# [Description of the task]
Repeat the data in full and exactly. Leave the pictures out.
═══
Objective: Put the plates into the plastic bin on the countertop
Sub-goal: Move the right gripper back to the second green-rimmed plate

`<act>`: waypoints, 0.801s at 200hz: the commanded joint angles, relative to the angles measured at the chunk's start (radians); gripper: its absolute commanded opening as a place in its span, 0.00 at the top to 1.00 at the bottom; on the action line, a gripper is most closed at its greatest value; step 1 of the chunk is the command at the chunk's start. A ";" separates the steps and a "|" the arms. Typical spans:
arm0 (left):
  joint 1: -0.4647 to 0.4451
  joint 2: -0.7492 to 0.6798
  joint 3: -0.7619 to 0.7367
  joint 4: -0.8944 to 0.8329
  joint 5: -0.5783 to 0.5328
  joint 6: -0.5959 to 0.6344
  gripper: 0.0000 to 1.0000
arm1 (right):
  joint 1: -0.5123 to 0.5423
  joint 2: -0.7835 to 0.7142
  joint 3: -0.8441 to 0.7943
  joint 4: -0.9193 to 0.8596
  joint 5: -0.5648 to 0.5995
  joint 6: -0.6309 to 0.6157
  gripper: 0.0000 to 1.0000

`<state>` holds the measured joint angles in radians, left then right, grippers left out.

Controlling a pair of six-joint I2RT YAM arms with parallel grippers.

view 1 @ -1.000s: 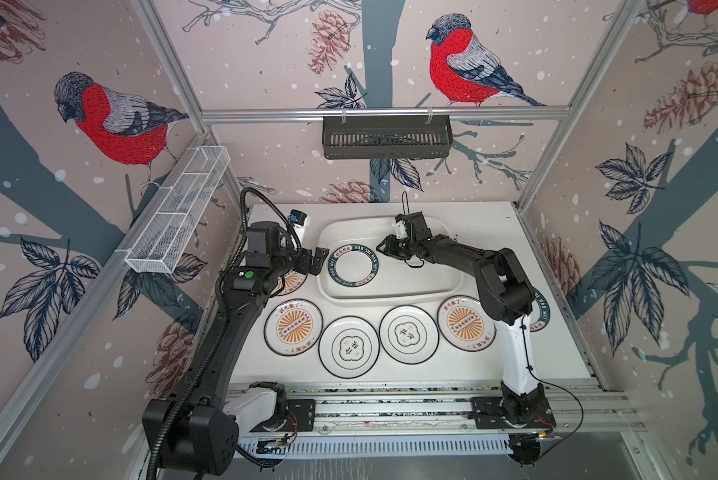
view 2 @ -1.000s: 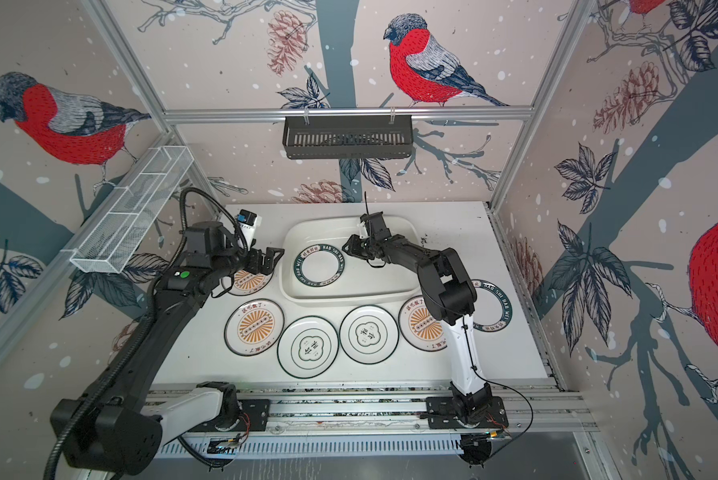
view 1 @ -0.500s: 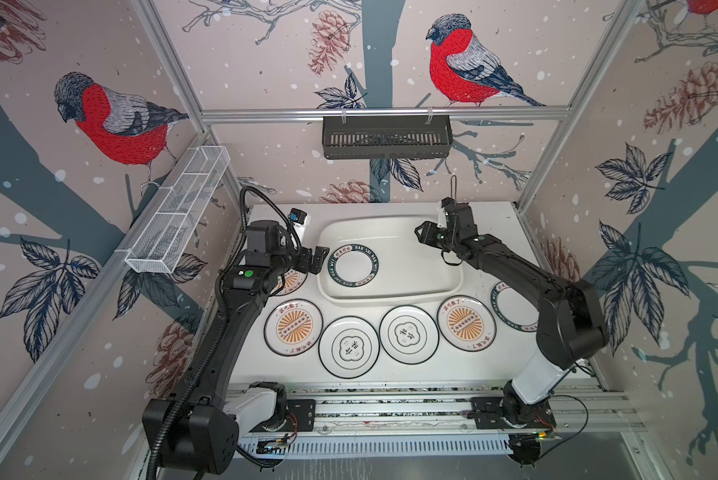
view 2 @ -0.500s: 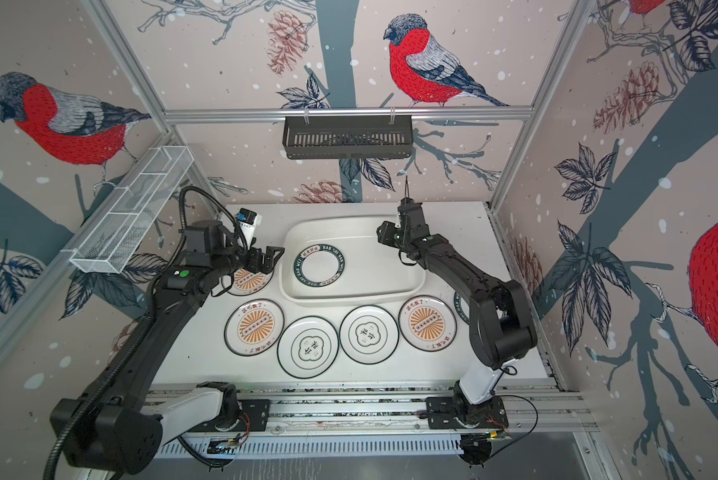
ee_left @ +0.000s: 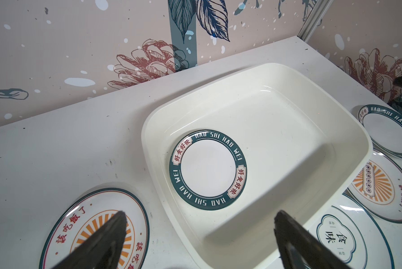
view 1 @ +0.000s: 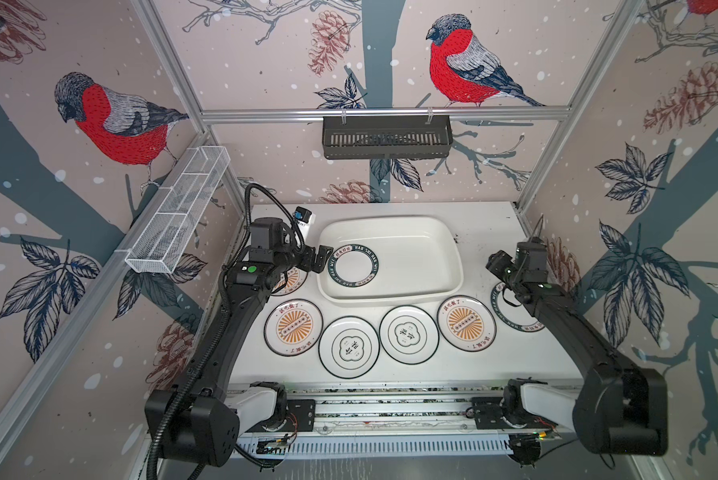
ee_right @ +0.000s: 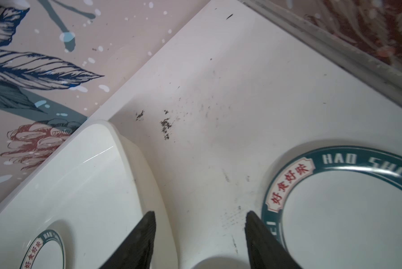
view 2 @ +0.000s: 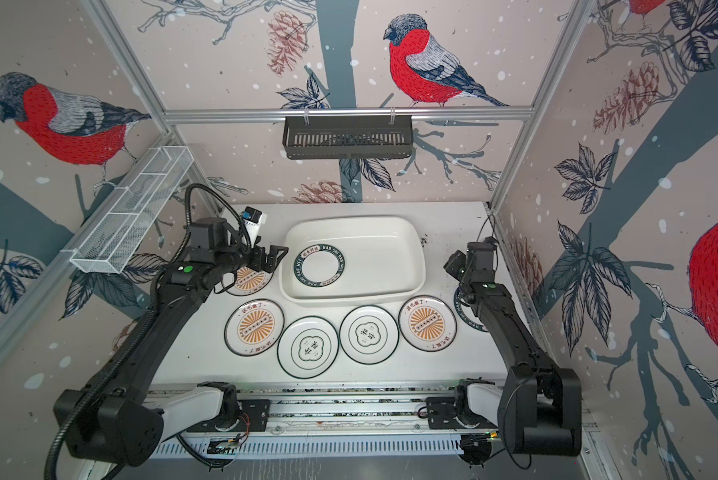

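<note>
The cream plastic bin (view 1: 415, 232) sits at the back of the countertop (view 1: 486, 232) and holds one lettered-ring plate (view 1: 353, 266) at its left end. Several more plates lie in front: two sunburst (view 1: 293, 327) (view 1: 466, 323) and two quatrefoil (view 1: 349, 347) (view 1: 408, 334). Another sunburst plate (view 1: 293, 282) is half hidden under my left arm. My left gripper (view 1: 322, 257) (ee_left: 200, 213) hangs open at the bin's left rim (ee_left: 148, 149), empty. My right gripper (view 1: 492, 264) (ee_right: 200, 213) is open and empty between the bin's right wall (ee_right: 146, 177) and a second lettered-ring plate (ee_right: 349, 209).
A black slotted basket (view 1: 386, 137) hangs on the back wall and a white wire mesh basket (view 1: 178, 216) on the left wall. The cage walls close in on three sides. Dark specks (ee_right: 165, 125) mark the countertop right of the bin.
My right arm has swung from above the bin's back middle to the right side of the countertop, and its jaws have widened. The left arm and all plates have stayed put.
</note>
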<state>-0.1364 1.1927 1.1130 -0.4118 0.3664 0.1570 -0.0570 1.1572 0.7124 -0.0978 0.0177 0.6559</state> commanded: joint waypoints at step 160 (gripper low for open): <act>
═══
# [Result]
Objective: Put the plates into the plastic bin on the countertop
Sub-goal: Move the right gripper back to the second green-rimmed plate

`<act>`: waypoints, 0.801s at 200hz: the commanded joint angles, relative to the angles measured at the chunk's start (radians); gripper: its absolute commanded opening as a place in its span, 0.00 at the top to 1.00 at the bottom; on the action line, a gripper is most closed at its greatest value; step 1 of the chunk is the command at the chunk's start. A ";" separates the steps and a "|" the arms. Typical spans:
arm0 (left):
  joint 1: -0.4647 to 0.4451
  joint 2: -0.7492 to 0.6798
  joint 3: -0.7619 to 0.7367
  joint 4: -0.8944 to 0.8329
  joint 5: -0.5783 to 0.5328
  joint 6: -0.5959 to 0.6344
  gripper: 0.0000 to 1.0000
arm1 (right):
  joint 1: -0.5123 to 0.5423
  joint 2: -0.7835 to 0.7142
  joint 3: -0.8441 to 0.7943
  joint 4: -0.9193 to 0.8596
  joint 5: -0.5648 to 0.5995
  joint 6: -0.6309 to 0.6157
  gripper: 0.0000 to 1.0000

`<state>` holds the measured joint angles in radians, left then right, grippers left out.

Controlling a pair of six-joint I2RT YAM arms with parallel grippers.

view 1 @ -1.000s: 
view 2 @ -1.000s: 
view 1 @ -0.500s: 
view 2 @ -0.500s: 
ee_left @ +0.000s: 
view 1 @ +0.000s: 
ee_right @ +0.000s: 
view 2 @ +0.000s: 

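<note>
The cream plastic bin (view 1: 415, 232) sits at the back of the countertop (view 1: 486, 232) and holds one lettered-ring plate (view 1: 353, 266) at its left end. Several more plates lie in front: two sunburst (view 1: 293, 327) (view 1: 466, 323) and two quatrefoil (view 1: 349, 347) (view 1: 408, 334). Another sunburst plate (view 1: 293, 282) is half hidden under my left arm. My left gripper (view 1: 322, 257) (ee_left: 200, 213) hangs open at the bin's left rim (ee_left: 148, 149), empty. My right gripper (view 1: 492, 264) (ee_right: 200, 213) is open and empty between the bin's right wall (ee_right: 146, 177) and a second lettered-ring plate (ee_right: 349, 209).
A black slotted basket (view 1: 386, 137) hangs on the back wall and a white wire mesh basket (view 1: 178, 216) on the left wall. The cage walls close in on three sides. Dark specks (ee_right: 165, 125) mark the countertop right of the bin.
My right arm has swung from above the bin's back middle to the right side of the countertop, and its jaws have widened. The left arm and all plates have stayed put.
</note>
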<state>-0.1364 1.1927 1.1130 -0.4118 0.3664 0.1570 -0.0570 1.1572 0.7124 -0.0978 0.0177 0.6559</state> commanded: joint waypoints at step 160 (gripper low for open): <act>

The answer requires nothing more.